A uniform disk with mass 9.6 kg and radius 2.7 m is pivoted at its center about a horizontal, frictionless axle that is stationary. The disk is initially at rest, and then a constant force 31.5N is applied to the rim of the disk. The force direction makes an angle of 35 degree with the tangent to the rim. What is the magnitude v of the tangential velocity of a point on the rim of the disk after the disk has turned through 5.7 revolution? The unit of the tangential velocity is m/s.
To find the magnitude of the tangential velocity v of a point on the rim of the disk after it has turned through 5.7 revolutions, we can use the concept of rotational dynamics.
The first step is to find the angular acceleration of the disk. We can use the torque equation:
τ = Iα
where τ is the torque, I is the moment of inertia, and α is the angular acceleration.
Since the disk is pivoted at its center, we can use the following formulas for the moment of inertia:
I = (1/2)mr^2
where m is the mass of the disk and r is its radius.
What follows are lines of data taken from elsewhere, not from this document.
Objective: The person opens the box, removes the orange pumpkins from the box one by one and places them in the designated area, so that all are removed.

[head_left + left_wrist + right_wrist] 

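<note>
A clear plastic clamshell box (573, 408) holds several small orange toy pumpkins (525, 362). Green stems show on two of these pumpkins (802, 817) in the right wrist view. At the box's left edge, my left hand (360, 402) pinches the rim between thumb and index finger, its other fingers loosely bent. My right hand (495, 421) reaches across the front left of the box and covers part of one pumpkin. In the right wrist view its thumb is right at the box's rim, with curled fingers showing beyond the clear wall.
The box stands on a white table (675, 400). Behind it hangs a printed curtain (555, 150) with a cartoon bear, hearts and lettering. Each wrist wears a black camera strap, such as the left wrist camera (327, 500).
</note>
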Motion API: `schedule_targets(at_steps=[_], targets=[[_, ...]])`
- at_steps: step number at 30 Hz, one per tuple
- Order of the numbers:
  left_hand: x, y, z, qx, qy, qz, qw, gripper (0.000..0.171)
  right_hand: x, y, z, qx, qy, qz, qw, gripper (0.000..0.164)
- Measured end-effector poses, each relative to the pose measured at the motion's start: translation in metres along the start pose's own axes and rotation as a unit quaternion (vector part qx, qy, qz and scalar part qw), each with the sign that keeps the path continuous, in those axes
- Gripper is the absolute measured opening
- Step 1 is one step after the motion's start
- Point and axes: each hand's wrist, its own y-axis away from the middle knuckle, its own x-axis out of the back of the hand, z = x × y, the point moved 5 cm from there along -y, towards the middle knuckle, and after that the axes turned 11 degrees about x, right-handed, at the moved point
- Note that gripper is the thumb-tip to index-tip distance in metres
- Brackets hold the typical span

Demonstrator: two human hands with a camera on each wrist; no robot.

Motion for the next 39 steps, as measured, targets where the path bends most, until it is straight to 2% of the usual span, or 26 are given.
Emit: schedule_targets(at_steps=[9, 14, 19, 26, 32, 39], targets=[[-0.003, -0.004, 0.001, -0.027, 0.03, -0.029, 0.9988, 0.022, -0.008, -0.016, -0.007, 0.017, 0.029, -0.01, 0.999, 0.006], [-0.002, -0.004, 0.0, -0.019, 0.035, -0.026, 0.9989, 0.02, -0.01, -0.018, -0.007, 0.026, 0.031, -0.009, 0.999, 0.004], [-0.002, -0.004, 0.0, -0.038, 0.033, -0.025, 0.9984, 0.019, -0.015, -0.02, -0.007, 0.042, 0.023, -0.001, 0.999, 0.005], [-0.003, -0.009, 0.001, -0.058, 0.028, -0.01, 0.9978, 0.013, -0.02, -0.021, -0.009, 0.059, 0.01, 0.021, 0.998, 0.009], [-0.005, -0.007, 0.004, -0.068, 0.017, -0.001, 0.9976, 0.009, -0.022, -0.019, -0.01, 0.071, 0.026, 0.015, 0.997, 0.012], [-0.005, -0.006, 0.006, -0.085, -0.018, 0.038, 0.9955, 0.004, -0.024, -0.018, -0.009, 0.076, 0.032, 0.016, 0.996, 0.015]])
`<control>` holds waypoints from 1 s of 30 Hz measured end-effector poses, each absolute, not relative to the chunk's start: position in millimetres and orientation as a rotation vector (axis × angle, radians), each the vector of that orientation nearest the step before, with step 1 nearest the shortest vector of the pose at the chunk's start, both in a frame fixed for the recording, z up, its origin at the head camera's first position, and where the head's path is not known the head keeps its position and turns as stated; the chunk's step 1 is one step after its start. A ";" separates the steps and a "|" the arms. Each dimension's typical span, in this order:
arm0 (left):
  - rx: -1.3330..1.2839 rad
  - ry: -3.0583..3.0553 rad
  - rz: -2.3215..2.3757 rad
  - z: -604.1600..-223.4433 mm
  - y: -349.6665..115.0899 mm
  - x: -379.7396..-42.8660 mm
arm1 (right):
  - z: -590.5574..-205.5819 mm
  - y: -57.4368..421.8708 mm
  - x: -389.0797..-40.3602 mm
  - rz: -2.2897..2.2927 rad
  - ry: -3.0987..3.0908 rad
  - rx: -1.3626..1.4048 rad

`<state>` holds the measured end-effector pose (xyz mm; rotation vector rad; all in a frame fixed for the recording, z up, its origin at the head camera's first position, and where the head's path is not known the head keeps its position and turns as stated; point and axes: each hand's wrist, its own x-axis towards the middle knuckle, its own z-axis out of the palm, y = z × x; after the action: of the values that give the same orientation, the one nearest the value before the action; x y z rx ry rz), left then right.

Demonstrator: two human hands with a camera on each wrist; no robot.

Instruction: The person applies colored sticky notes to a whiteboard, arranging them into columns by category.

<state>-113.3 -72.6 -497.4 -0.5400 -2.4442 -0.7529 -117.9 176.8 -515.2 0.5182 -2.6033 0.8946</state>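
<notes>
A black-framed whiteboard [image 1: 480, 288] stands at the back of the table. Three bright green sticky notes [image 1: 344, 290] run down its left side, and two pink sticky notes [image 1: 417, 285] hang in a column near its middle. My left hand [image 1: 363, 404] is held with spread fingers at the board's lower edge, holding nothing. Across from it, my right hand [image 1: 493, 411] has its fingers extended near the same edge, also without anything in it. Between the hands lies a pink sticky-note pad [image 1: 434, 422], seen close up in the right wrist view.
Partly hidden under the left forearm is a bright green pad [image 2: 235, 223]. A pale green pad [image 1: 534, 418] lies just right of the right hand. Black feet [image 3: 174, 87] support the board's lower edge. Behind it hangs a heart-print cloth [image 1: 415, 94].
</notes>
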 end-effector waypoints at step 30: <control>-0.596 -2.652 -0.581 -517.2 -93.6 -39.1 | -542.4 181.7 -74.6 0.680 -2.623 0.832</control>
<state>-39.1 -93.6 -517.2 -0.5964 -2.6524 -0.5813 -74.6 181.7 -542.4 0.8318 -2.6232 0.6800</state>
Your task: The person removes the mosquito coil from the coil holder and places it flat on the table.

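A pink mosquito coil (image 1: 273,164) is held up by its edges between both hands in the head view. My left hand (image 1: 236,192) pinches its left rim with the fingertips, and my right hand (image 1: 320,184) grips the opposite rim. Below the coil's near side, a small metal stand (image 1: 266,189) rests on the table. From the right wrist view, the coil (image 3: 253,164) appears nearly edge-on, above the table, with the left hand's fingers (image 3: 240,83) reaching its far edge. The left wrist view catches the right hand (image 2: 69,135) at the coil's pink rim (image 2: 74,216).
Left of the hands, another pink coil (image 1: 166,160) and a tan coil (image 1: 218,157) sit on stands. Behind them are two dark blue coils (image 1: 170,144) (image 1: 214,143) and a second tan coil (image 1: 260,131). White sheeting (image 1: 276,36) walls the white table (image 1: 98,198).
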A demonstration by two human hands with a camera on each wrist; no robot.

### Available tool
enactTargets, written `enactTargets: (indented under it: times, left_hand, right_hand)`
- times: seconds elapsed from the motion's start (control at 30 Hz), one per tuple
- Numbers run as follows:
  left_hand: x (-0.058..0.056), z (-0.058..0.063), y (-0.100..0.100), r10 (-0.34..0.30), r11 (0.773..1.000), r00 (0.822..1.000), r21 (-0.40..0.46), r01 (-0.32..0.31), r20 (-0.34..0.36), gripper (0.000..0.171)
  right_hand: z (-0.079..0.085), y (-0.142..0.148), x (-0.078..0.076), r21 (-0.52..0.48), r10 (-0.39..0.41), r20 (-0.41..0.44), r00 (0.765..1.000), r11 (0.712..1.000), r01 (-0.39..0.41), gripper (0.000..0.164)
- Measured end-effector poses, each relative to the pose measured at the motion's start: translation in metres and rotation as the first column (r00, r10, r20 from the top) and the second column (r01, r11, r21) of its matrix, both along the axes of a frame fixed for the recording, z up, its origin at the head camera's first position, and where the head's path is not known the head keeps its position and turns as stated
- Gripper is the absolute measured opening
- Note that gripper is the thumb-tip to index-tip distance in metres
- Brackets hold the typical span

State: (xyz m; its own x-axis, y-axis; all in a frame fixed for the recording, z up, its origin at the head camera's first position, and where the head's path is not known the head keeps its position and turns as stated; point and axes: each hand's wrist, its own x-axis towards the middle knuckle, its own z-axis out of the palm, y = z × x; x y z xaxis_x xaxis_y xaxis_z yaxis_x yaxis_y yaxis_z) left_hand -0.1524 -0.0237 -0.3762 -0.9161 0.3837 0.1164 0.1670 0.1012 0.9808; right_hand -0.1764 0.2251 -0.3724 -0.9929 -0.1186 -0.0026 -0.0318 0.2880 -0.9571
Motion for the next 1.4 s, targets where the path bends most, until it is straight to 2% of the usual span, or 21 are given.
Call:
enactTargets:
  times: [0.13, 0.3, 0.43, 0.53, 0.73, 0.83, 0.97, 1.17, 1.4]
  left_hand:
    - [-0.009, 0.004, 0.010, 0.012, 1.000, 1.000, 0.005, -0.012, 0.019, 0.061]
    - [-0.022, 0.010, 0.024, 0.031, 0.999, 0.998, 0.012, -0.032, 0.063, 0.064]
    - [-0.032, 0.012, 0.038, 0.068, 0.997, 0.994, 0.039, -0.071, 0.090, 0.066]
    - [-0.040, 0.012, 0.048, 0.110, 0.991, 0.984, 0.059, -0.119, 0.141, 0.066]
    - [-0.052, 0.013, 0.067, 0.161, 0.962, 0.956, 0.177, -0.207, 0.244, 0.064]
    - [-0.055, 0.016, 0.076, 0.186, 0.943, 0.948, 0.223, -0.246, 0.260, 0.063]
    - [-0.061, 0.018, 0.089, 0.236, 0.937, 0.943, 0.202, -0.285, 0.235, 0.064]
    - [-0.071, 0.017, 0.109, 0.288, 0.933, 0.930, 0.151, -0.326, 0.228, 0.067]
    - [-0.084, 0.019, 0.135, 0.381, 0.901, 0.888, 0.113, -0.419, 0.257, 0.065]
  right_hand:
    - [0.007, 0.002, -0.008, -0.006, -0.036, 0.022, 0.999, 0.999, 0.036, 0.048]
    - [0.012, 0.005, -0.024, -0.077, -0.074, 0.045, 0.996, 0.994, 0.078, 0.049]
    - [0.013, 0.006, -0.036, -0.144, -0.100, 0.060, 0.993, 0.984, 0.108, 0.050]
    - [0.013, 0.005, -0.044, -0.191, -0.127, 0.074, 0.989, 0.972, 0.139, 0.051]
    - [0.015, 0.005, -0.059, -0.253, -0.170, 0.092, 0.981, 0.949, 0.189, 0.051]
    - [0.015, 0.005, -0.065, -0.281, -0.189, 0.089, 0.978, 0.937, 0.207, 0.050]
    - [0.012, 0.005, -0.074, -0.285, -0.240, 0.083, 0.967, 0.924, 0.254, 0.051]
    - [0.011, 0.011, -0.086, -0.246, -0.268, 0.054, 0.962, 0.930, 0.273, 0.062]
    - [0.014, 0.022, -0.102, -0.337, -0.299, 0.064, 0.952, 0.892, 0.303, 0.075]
Substituting the given values:
I = (1/2)(9.6 kg)(2.7 m)^2
I ≈ 104.0448 kg·m²
Next, we need to calculate the torque. The torque can be found using the equation:
τ = Frsinθ
where F is the force applied, r is the radius, and θ is the angle between the force vector and the tangent to the rim.
Substituting the given values:
τ = (31.5 N)(2.7 m)sin(35°)
τ ≈ 52.8802 N·m
Now, we can solve for the angular acceleration:
α = τ/I ≈ 52.8802 N·m / 104.0448 kg·m²
α ≈ 0.508 rad/s²
To find the angular velocity (ω) after the disk has turned through 5.7 revolutions, we can use the formula:
θ = ωt + (1/2)αt²
Since the disk starts from rest, the initial angular velocity (ω₀) is zero. We can rearrange the equation and solve for ω:
5.7 revolutions = (1/2)(0.508 rad/s²)t²
(2)(5.7 revolutions) = 0.508 rad/s²)t²
t² ≈ (2)(5.7 revolutions) / 0.508 rad/s²
t² ≈ 22.4409 s²
t ≈ √(22.4409 s²)
t ≈ 4.742 s
Finally, we can find the angular velocity (ω) using the equation:
ω = ω₀ + αt
Since ω₀ = 0, we have:
ω = αt ≈ (0.508 rad/s²)(4.742 s)
ω ≈ 2.410 rad/s
The tangential velocity (v) of a point on the rim of the disk can be found by multiplying the angular velocity (ω) by the radius (r):
v = ωr ≈ (2.410 rad/s)(2.7 m)
v ≈ 6.5087 m/s
Therefore, the magnitude of the tangential velocity of a point on the rim of the disk after it has turned through 5.7 revolutions is approximately 6.5087 m/s.